Cronaca

Profughi richiedenti asilo volontari in oratorio: nuova proposta della Diocesi

Profughi richiedenti asilo come volontari in parrocchia. Per i migranti accolti sul territorio, in attesa che arrivi a conclusione il lungo iter per il riconoscimento dello status di profugo, con il conseguente rilascio del permesso di soggiorno o del rigetto della domanda, c’è una nuova opportunità: quella di prestare servizio negli oratori, facendo volontariato.

Una scelta che parte da una riflessione: Azienda Sociale del Cremonese, Comune di Cremona, Caritas ed altri enti hanno con alcuni Comuni della provincia da tempo in carico decine e decine di migranti nella condizione di profughi in questa condizione, che vivono nel limbo dell’attesa. Dopo la prima accoglienza, diversi nuclei sono stati collocati presso alcune Parrocchie o cooperative.

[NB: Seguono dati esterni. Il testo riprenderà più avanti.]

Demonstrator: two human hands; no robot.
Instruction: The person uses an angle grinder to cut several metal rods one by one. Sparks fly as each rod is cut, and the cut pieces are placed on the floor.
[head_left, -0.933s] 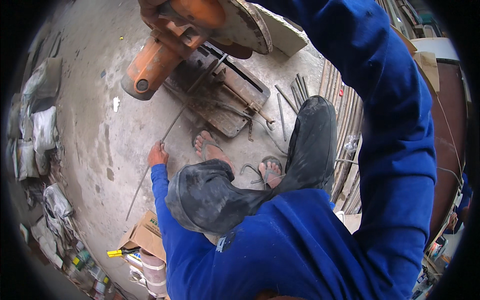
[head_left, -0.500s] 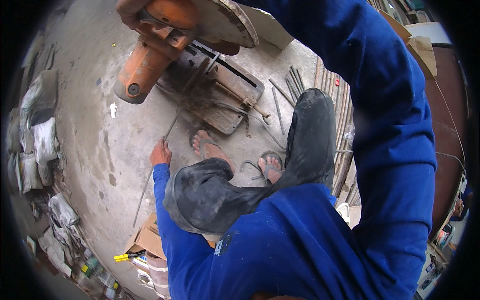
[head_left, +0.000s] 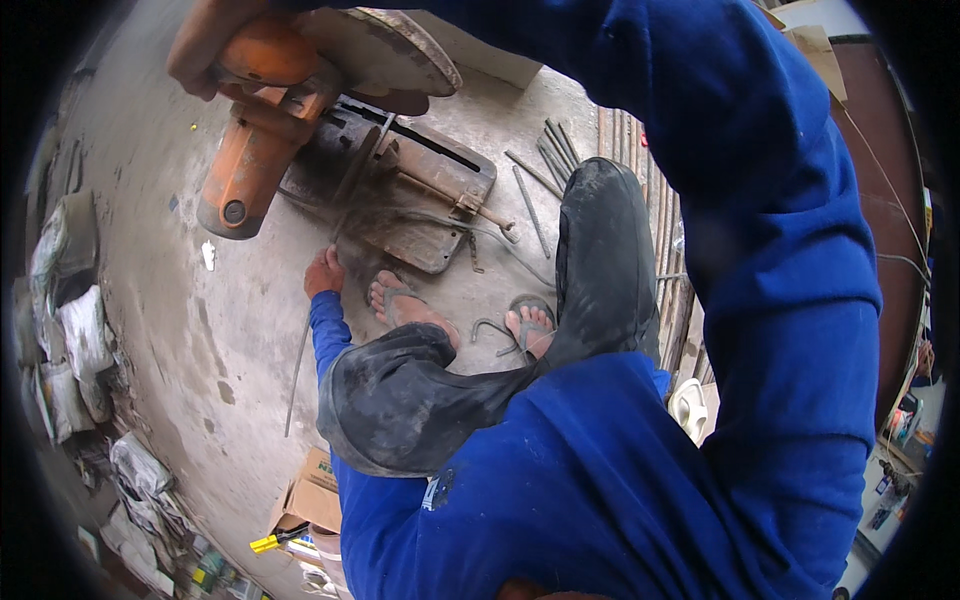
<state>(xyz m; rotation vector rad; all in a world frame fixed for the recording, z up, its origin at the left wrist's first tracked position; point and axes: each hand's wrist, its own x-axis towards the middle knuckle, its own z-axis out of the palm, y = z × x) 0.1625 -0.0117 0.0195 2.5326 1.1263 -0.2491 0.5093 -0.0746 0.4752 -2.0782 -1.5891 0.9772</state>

Dunque unoo specifico percorso – come spiega il sito della Diocesi – ha condotto alla proposta di inserimento per attività volontarie di alcuni profughi presso associazioni in convenzione con gli enti gestori l’accoglienza e i comuni della provincia di Cremona. Si profila pertanto la possibilità di accompagnare in percorsi di condivisione di bisogni sociali del territorio e piccoli interventi volontari e occasioni di incontro alcuni profughi, con cui instaurare un libero rapporto di collaborazione, mirato innanzitutto alla gestione di un tempo di qualità sottratto alla sola attesa, nella logica di un inserimento anche operoso nel tessuto di accoglienza.

Gli Oratori configurati come “Circoli Noi”, ovvero come Aps, e gli altri Oratori parrocchiali attraverso l’ente Parrocchia possono accedere a questo percorso, se e quando intendano esprimere una disponibilità. Caritas cremonese e Federazione Oratori Cremonesi intendono sostenere ed accompagnare nella realizzazione di questa possibilità concreta.

La proposta è frutto di un percorso condiviso tra Enti (tra cui anche i sindacati) al fine di evitare equivoci rispetto all’impiego ambiguo di soggetti e/o “lavoro nero”. I percorsi sono strettamente vincolati alla libera iniziativa, al volontariato e alla decisione dei soggetti e delle Associazioni, secondo un progetto condiviso.
Sono possibili alcune ipotesi di volontariato come: piccole pulizie e manutenzioni (a partire anche dalle competenze dei ragazzi coinvolti), magari a margine dei Grest o di altre iniziative parrocchiali, feriali o festive, momenti di collaborazione per piccole tinteggiature e altri lavori condivisi con i volontari della Parrocchia e dell’Oratorio.